このタイプは、生活の中心が仕事で、仕事をしているときが楽しいと思っています。「仕事が、それとも、プライベートか」のように普段の生活を分けるよりも、日常的に仕事のことを考えるのが好きです。

仕事に対しては自立しており、ワーケーションには「集中できる環境」を求めています。

一方で、仕事だけでは面白くないので、仕事の合間、気分転換に自然の中を散歩したり、畑仕事をしたりしながら、「息抜きもしつつ、仕事もする」といった目的や働き方を理想としています。

休暇+企業タイプ

3つ目は、「休暇+企業タイプ」です。

このタイプは、ワーケーションを「企業の福利厚生」のような形で関わりたいと思っています。普段、仕事に一生懸命に関わっている分、「社員をリラックスさせたい」「社員のストレスを改善したい」のように考えています。

一昔前に多くの企業で行われていた、「社員旅行」のようなイメージに近いかもしれません。一方、ただの旅行では面白くないし、社員も参加してくれません。

会社として関わるなら、多くの人に参加してほしい。そのためには、何かしらの目的が必要。社員間のコミュニケーションやレクリエーション、アクティビティ、ストレス改善、マインドフルネスなど、普段、会社ではなかなかできない体験を社員にしてもらうことで、社員に「楽しく働いてほしい」と思っています。

仕事+企業タイプ

4つ目は、「仕事+企業タイプ」です。

このタイプは、ワーケーションを「仕事の延長」だと考えていて、「社員の人材育成になるといいな」「成長してほしいな」「いい環境で、集中して働いてほしいな」のように考えています。

たとえば、かつての右肩上がりの時代と違って、現代のビジネスシーンは先行きが不透明です。未来がどうなるか予測しにくいため、「これが正解」というのがありません。そのため、かつての一辺倒に教える研修では、人材が育ちにくくなっています。

そこで、オフィスから離れて、地域課題に触れることで学びを深める研修……みたいなものがないかと望んでいたり、そこまで行かなくても、会社としてお金を出す以上「ただの休暇ではなく、実務に役立つような学びも深めてほしい」のような目的を持っています。

また、「社員が望む働き方や自発性を大切にする」ために、ワーケーションを取り入れたいと思っている場合もあるでしょう。

何を目的にワーケーションをするのか?

このように、一言でワーケーションと言っても、一緒くたに語れないことがお分かりいただけるのではないでしょうか。

そこで、もし、ワーケーションにご関心をお持ちなら、まずは、「何のためにするのか?」――つまり「ワーケーションの目的」をはっきりさせるのがよさそうです。

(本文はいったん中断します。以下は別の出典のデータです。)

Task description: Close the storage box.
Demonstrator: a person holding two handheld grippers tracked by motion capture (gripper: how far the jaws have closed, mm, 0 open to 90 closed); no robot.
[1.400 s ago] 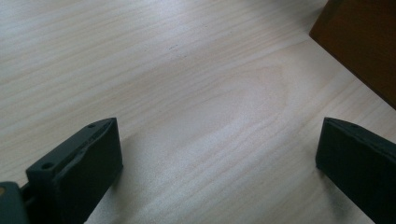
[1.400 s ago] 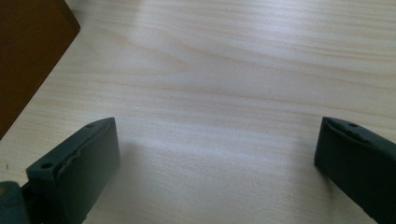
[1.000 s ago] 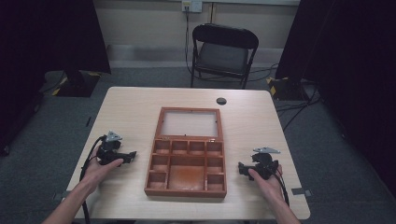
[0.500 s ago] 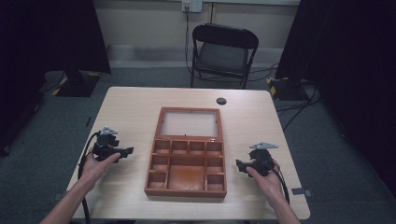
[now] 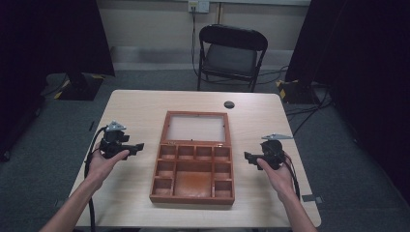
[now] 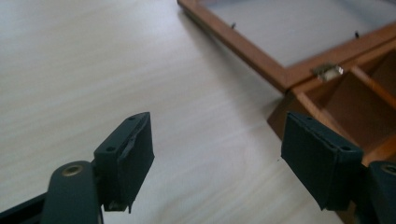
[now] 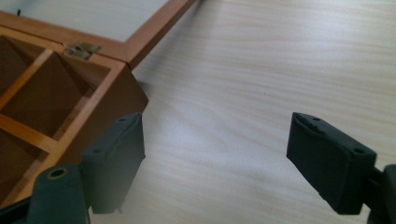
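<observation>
- High view: a wooden box [image 5: 193,169] lies open in the middle of a pale table [image 5: 145,104], its glazed lid [image 5: 196,128] folded flat on the far side and its tray split into small compartments around one larger one. The left gripper [image 5: 137,146] is held in the person's left hand [image 5: 104,162] off the box's left side, jaws pointing toward the box and apart from it. The right gripper [image 5: 247,156] sits in the right hand [image 5: 275,169] off the box's right side, jaws also aimed inward, with bare tabletop between them and the box wall. A small dark disc [image 5: 229,104] lies on the table beyond the lid, and a folding chair [image 5: 231,55] stands past the far edge.
- Left gripper view: the left gripper [image 6: 215,161] has its jaws spread wide, with bare tabletop between them. The box corner [image 6: 285,114] and a brass hinge [image 6: 328,70] lie just beyond the right-hand jaw (the lid frame runs off ahead).
- Right gripper view: the right gripper [image 7: 219,161] is likewise spread wide over bare wood grain. The box's corner [image 7: 128,91] lies just ahead of the left-hand jaw, and I cannot tell whether they touch; a hinge [image 7: 81,49] shows farther ahead.
</observation>
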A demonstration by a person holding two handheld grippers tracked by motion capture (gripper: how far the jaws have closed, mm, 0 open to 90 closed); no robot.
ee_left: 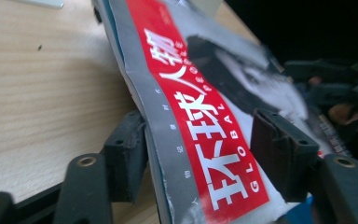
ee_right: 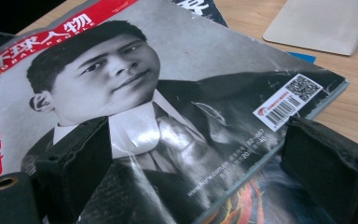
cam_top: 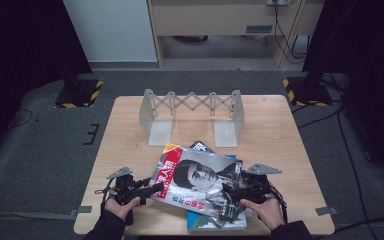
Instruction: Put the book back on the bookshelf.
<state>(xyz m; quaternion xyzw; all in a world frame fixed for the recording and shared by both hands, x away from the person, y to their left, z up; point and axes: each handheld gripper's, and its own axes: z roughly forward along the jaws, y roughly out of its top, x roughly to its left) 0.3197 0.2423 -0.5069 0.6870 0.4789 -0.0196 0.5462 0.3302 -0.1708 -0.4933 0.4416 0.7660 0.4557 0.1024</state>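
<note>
Magazine (ee_left: 200,140) red banner reads "环球人物", "GLOBAL"; barcode sticker (ee_right: 287,101).

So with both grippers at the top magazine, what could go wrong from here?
The left gripper has the magazine edge between its jaws with a gap on one side, so the thin, curling cover could slip or crease. The right gripper straddles a corner above another magazine, so it might pinch both.

Dim room, evenly lit table

Soft overhead light; glare streaks the magazine (ee_right: 177,135) cover. The left gripper view blurs toward its dark far right, perhaps from shallow focus.
</note>
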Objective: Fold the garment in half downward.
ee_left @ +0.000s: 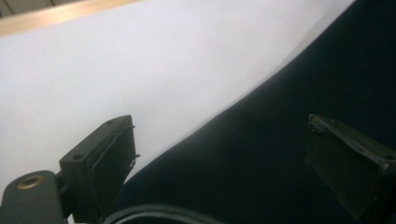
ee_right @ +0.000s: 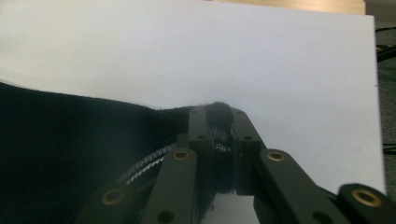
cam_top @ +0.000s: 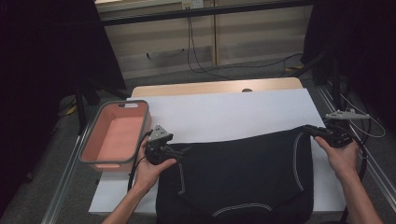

たとえば……もし、あなたが関心を持っているワーケーションは、先にお話した4つのタイプから選ぶとしたらどのタイプでしょうか? まずは、そこを決めるだけでも目的がハッキリすると思います。

ちなみに、私たち妙高ワーケーションセンターは、ワーケーションを単に「リゾートで仕事」のような「観光の延長」ではなく、それぞれに合った「本当に価値あるもの」を提供したいと思っています。

たとえば、集中して仕事をしたいと思っている方にはコワーキングスペースなどの働きやすい環境を、社員のみなさんに癒しやリフレッシュしてほしいと思っている方には、マインドフルネスやセラピー効果のあるプログラムを、企業研修や人材育成をしたいとお思いの方には、実践的な研修プログラムを……。

あなたや、あなたの会社にとって「本当に価値あるワーケーション」となるのが、私たちの願いです。